BioMed Research International ◽

10.1155/2020/8931419 ◽

2020 ◽

Vol 2020 ◽

pp. 1-18

Author(s):

Hongjun Fei ◽

Songchang Chen ◽

Chenming Xu

Keyword(s):

Lung Adenocarcinoma ◽

Differentially Expressed Genes ◽

Gene Expression Omnibus ◽

Differentially Expressed ◽

Normal Lung ◽

Pcr Analysis ◽

Sequencing Data ◽

Hub Genes ◽

Lung Cancers ◽

Potential Biomarker

Background. Lung adenocarcinoma (LUAD) comprises around 40% of all lung cancers, and in about 70% of patients, it has spread locally or systemically when first detected leading to a worse prognosis. Methods. We filtered out differentially expressed genes (DEGs) based on the RNA sequencing data in the Gene Expression Omnibus database and verified and deeply analyzed screened DEGs using a combined bioinformatics approach. Results. Expressions of 11,143 genes in 694 nontumor lung tissues and LUAD cases from 8 independent laboratories were analyzed; 188 mRNAs were identified as differentially expressed genes (DEGs). A PPI network constructed with 188 DEGs screened out 8 hub DEGs (CDH5, PECAM1, VWF, CLDN5, COL1A1, MMP9, SPP1, and IL6) which highly interconnected with other nodes. The expression levels of 8 hub genes in LUAD and control were assessed in the Oncomine database, and the results were consistent.
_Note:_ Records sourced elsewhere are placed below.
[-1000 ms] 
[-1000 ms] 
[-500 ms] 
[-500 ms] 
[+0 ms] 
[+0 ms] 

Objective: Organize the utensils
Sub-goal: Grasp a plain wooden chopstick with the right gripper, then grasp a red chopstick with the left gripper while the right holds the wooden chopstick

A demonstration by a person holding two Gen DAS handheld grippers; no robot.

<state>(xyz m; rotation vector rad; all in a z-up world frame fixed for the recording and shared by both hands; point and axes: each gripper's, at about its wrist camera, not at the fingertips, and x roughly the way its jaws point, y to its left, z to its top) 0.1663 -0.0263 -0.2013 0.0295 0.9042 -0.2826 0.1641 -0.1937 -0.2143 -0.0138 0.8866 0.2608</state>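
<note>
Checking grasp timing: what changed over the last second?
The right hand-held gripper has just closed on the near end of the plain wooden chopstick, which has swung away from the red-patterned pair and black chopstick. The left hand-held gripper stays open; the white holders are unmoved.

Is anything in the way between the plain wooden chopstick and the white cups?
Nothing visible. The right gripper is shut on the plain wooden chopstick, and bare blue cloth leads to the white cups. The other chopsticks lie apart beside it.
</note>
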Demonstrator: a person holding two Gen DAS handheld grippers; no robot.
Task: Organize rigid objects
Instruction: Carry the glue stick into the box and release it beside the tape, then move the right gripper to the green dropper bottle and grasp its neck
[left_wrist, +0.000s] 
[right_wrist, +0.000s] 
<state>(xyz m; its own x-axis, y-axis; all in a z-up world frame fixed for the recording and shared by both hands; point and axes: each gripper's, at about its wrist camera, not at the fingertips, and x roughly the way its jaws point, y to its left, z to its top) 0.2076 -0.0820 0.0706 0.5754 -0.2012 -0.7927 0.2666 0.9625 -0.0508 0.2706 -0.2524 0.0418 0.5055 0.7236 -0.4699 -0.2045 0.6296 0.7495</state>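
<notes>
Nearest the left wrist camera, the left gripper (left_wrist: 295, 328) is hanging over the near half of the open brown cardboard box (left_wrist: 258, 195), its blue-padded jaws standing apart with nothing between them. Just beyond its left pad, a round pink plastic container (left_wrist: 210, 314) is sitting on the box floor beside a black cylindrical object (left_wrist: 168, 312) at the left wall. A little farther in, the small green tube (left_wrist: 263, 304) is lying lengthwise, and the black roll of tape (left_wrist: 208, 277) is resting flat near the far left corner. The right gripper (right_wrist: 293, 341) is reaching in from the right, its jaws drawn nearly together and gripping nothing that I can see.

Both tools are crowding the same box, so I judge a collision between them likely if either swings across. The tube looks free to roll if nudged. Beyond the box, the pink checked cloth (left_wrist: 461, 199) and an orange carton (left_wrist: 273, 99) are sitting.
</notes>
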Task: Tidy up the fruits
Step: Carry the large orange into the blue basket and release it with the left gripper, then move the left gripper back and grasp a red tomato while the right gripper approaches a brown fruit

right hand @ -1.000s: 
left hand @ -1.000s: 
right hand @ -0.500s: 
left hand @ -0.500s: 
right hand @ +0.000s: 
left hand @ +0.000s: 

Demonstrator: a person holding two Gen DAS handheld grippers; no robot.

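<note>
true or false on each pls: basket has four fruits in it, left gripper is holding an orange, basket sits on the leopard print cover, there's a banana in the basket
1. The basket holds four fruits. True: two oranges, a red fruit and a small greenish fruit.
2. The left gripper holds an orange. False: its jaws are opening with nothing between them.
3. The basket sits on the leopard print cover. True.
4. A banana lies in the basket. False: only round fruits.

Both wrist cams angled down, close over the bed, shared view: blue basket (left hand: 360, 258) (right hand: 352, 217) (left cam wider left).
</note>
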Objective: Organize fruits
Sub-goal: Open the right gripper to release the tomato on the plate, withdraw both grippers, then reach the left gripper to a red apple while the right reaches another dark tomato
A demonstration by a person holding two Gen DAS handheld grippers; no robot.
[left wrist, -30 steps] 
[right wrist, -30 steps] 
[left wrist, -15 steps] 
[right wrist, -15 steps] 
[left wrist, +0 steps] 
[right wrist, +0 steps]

The survival curves of 8 hub genes showed that their expressions are significantly related to the prognosis of lung cancer and LUAD patients except for IL6. Since the expression of IL6 is nonspecific and highly sensitive, we choose the other 7 hub genes we had verified to do the next analysis. Mutual exclusivity or cooccurrence analysis of 7 hub genes identified a tendency towards cooccurrence between CDH5, PECAM1, and VWF in LUAD. The coexpression profiles of CDH5 in LUAD were identified, and we found that PECAM1 and VWF coexpressed with CDH5. Immunohistochemistry and RT-PCR analysis showed that higher levels of CDH5, PECAM1, and VWF were expressed in normal lung tissues but a low or undetectable level was found in LUAD tissues. Conclusions. Taken together, we speculate that CDH5, PECAM1, and VWF played an important role in LUAD.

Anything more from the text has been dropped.